EXERCISE DESCRIPTION:
Please give back only the lines below from the one containing "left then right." to the one containing "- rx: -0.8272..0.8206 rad", each repeated word for word, both ends included.

Items listed in a dataset

------------------------------------------------

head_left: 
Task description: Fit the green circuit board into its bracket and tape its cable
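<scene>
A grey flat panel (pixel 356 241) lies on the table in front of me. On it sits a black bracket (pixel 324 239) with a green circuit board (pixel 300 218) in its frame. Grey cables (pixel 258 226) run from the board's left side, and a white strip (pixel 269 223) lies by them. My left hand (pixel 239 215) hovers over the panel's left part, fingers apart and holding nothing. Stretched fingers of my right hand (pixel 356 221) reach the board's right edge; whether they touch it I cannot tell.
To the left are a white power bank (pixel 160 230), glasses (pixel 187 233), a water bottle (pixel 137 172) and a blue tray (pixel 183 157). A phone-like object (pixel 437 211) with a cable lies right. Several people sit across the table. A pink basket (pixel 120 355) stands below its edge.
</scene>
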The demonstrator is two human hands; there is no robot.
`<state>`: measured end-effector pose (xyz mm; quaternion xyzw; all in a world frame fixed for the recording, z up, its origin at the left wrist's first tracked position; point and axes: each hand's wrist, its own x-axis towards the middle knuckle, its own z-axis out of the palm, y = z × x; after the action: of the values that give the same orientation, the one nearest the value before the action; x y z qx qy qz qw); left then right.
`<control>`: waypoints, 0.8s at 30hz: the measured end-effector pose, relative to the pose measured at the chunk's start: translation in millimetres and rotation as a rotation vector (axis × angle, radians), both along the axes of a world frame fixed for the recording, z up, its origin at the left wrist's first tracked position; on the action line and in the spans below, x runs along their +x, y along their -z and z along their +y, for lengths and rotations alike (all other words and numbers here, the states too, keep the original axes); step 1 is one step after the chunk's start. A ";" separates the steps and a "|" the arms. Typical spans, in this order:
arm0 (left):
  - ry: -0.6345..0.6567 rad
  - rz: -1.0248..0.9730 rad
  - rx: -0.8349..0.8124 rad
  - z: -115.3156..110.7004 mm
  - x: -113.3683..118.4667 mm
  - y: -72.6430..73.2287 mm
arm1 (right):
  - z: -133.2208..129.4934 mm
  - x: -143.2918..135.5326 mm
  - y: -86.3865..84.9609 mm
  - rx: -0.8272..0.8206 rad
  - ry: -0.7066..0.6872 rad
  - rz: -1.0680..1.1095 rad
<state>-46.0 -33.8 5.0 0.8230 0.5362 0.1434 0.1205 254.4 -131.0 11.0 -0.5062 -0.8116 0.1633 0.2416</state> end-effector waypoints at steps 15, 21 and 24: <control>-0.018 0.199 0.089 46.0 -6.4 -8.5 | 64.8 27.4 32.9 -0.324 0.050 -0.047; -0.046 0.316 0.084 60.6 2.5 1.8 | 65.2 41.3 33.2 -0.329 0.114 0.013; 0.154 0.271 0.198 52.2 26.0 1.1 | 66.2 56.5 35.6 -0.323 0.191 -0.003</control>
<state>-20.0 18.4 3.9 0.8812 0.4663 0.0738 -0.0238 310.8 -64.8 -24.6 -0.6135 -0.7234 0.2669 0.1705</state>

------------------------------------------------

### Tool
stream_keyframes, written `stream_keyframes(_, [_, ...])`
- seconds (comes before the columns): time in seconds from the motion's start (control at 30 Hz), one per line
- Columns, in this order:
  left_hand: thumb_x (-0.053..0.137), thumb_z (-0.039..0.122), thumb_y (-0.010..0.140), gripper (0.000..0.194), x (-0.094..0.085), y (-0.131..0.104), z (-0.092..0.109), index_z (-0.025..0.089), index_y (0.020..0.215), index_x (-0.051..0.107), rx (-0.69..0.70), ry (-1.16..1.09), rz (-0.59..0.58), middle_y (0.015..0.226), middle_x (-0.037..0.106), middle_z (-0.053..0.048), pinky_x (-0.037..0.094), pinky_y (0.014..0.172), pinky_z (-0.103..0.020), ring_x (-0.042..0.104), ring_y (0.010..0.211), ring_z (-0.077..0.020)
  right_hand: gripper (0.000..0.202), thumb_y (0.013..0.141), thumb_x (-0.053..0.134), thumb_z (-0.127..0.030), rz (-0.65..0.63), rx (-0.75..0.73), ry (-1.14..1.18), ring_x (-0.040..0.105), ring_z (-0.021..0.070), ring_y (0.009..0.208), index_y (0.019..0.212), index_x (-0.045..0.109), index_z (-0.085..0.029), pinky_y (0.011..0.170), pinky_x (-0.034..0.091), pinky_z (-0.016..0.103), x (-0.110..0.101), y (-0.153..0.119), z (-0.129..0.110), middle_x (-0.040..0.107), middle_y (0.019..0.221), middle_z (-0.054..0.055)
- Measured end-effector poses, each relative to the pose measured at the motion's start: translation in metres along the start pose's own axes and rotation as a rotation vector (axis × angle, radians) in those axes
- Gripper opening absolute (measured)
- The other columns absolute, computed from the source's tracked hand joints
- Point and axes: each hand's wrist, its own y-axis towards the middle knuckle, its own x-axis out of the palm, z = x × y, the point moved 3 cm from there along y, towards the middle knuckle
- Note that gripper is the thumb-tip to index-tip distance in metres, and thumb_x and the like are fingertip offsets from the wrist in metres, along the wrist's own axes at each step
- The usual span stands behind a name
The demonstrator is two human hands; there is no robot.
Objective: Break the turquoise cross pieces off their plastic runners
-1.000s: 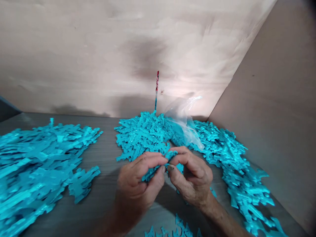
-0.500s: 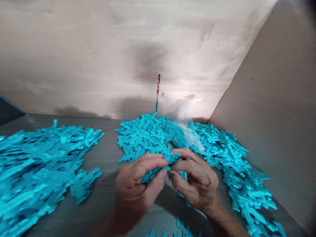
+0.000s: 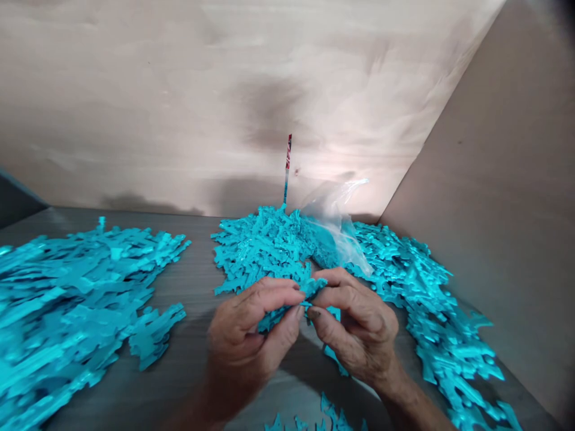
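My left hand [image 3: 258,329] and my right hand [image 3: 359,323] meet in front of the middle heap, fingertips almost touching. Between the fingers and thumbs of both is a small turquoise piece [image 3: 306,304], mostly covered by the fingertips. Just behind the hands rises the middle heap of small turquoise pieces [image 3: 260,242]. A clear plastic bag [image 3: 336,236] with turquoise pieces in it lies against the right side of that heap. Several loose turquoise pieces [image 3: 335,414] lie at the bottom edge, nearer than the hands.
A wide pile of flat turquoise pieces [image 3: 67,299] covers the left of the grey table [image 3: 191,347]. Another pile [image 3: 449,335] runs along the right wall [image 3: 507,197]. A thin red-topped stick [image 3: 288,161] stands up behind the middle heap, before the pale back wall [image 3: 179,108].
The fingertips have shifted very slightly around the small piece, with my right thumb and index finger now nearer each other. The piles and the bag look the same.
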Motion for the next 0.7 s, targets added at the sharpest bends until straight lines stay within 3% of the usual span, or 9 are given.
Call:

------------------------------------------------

RESULT OF THIS EXERCISE:
`<state>`: measured end-effector pose (xyz mm; quaternion xyzw; all in a world frame fixed for the recording, z up, its origin at the left wrist's first tracked position; point and axes: each hand's wrist, its own x-axis towards the middle knuckle, its own z-axis out of the palm, y = z × x; after the action: of the values that give the same orientation, the one nearest the value before the action; x y z qx qy qz qw); left then right.
`<control>`: waypoints, 0.8s at 30hz: the measured end-effector pose, relative to the pose measured at the chunk's start: translation in millimetres and rotation as a rotation vector (axis × angle, radians), both along the axes of a world frame fixed for the recording, z up, its origin at the left wrist's first tracked position; on the action line and in the spans below, x runs along their +x, y along their -z and z along their +y, for lengths and rotations alike (all other words and numbers here, the states too, keep the original axes); step 1 is one step after the chunk's start. A ";" separates the steps and a "|" the arms. Typical spans, in this order:
arm0 (left):
  - ry: -0.6345..0.6567 rad
  - rz: -1.0248..0.9730 rad
  - rx: -0.8349..0.8124 rad
  - z: -115.3156..110.7004 mm
  - x: -113.3683..118.4667 mm
  - y: -72.6430..73.2287 mm
arm1 (right):
  - z: -133.2208..129.4934 mm
  - x: -143.2918..135.5326 mm
  - y: -86.3865..84.9609 mm
  - rx: -0.8272..0.8206 rad

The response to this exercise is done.